#### TASK PROMPT
Nothing but the lines from the one with "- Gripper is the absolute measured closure" down to the one with "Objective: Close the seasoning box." should be returned, exactly and with both ends included, from the material below.

#### SUPPLIED MATERIAL
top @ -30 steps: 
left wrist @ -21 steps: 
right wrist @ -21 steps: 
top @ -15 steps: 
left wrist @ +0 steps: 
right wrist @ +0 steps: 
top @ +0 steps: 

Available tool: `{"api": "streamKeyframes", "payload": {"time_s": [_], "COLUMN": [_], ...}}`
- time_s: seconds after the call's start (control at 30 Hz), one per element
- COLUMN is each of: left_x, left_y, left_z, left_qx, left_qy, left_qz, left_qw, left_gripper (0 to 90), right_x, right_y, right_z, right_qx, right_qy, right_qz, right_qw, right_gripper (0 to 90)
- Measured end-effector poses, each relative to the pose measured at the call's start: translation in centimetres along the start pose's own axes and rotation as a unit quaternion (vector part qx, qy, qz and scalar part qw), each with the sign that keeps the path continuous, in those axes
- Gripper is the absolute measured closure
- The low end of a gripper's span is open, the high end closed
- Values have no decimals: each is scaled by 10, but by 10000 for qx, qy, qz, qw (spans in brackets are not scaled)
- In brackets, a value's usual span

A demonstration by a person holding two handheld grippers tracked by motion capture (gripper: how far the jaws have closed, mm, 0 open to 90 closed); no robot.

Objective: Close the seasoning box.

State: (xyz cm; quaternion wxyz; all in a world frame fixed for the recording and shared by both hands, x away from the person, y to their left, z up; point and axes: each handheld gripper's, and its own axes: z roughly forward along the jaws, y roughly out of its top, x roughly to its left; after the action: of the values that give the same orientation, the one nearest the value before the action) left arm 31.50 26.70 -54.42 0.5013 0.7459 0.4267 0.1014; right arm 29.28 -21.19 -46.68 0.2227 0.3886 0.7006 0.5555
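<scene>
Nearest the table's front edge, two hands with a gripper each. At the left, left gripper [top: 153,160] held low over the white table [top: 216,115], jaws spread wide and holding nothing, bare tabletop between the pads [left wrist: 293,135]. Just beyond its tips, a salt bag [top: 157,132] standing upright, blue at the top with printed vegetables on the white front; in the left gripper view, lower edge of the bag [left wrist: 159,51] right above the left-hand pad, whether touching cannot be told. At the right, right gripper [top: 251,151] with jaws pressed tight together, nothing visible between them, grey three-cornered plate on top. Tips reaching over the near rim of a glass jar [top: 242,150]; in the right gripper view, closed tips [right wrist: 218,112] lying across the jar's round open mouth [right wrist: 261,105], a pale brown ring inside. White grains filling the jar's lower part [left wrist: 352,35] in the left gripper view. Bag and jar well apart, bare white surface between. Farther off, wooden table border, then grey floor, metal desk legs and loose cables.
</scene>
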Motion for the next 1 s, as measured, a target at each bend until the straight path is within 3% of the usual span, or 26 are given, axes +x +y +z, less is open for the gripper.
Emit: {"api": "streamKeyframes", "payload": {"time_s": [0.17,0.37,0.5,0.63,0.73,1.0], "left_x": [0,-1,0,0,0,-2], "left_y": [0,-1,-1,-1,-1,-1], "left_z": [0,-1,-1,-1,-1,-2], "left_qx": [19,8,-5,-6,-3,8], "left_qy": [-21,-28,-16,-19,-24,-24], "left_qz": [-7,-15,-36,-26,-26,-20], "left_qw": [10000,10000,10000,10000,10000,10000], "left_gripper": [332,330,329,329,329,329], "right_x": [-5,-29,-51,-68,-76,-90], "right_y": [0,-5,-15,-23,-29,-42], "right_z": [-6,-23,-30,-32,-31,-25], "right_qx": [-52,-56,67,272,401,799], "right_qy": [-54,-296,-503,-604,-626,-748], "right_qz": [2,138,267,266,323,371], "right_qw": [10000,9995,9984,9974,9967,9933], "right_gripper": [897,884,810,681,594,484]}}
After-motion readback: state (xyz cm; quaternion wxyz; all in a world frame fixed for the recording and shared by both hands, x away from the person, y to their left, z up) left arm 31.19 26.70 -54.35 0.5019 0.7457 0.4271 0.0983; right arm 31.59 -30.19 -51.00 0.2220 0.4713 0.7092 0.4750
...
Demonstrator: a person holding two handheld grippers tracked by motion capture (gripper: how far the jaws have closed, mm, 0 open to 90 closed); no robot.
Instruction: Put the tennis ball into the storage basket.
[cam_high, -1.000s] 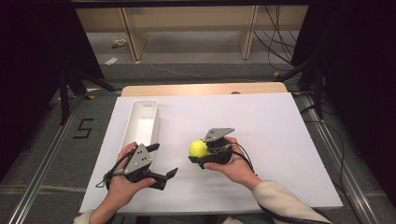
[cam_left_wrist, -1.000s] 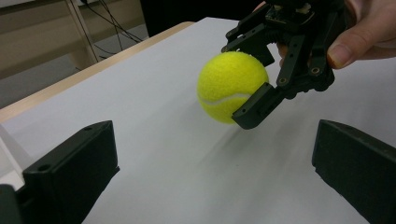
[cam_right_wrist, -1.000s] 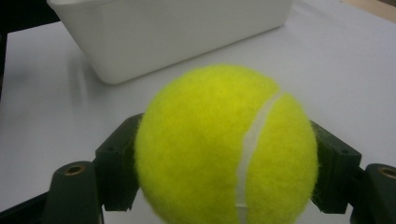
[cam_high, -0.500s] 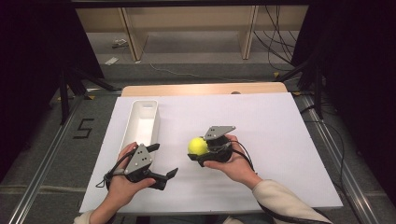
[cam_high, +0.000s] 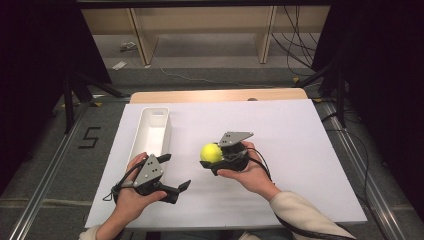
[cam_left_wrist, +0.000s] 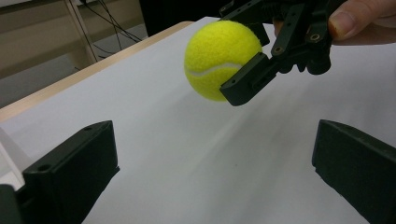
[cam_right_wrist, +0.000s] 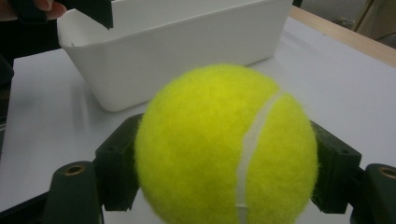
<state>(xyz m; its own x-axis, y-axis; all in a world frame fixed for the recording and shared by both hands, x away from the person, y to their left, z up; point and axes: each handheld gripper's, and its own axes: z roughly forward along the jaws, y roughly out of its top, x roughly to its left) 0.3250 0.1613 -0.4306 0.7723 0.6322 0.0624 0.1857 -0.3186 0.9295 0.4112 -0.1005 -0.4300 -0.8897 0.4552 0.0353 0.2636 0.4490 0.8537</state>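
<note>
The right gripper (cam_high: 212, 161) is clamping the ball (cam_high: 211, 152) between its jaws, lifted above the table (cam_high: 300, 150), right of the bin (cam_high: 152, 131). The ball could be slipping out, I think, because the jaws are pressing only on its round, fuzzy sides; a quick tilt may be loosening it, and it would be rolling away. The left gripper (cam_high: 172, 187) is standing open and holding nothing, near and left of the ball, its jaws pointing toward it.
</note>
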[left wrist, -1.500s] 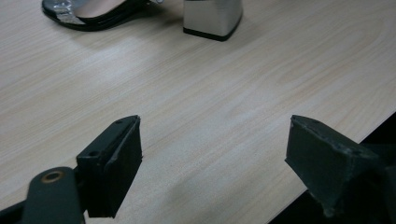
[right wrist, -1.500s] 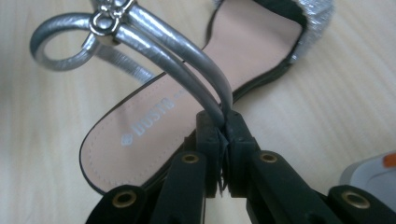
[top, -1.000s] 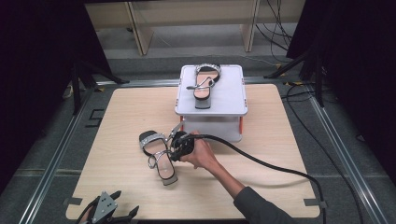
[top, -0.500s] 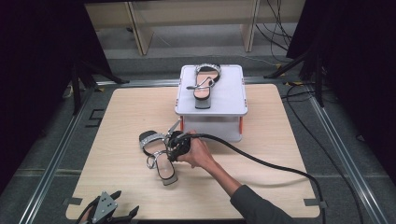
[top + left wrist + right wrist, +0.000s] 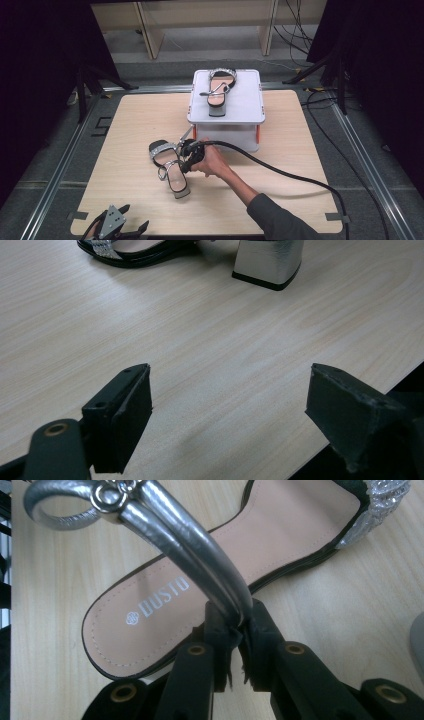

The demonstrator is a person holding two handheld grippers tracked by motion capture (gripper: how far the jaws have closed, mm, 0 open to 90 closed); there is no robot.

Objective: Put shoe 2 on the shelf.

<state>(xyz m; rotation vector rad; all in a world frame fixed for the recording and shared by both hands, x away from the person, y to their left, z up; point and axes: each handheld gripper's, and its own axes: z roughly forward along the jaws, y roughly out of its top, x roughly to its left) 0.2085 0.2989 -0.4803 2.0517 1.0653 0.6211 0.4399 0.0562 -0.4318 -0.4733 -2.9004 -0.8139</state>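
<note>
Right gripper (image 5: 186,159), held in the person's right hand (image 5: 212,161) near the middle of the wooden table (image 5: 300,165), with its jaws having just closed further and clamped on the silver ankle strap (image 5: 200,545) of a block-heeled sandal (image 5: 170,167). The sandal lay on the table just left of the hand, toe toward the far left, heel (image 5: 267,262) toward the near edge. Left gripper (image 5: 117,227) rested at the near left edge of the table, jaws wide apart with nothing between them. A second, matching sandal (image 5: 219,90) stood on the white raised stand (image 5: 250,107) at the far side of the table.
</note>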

#### RESPONSE
- Gripper is the absolute measured closure
- The low end of a gripper's span is open, the high end closed
- Values have no decimals: each is scaled by 10, but by 10000 for qx, qy, qz, qw (spans in brackets are not scaled)
- In brackets, a value's usual span

A demonstration by a person holding two handheld grippers tracked by motion capture (gripper: how far the jaws have closed, mm, 0 open to 90 closed); no robot.

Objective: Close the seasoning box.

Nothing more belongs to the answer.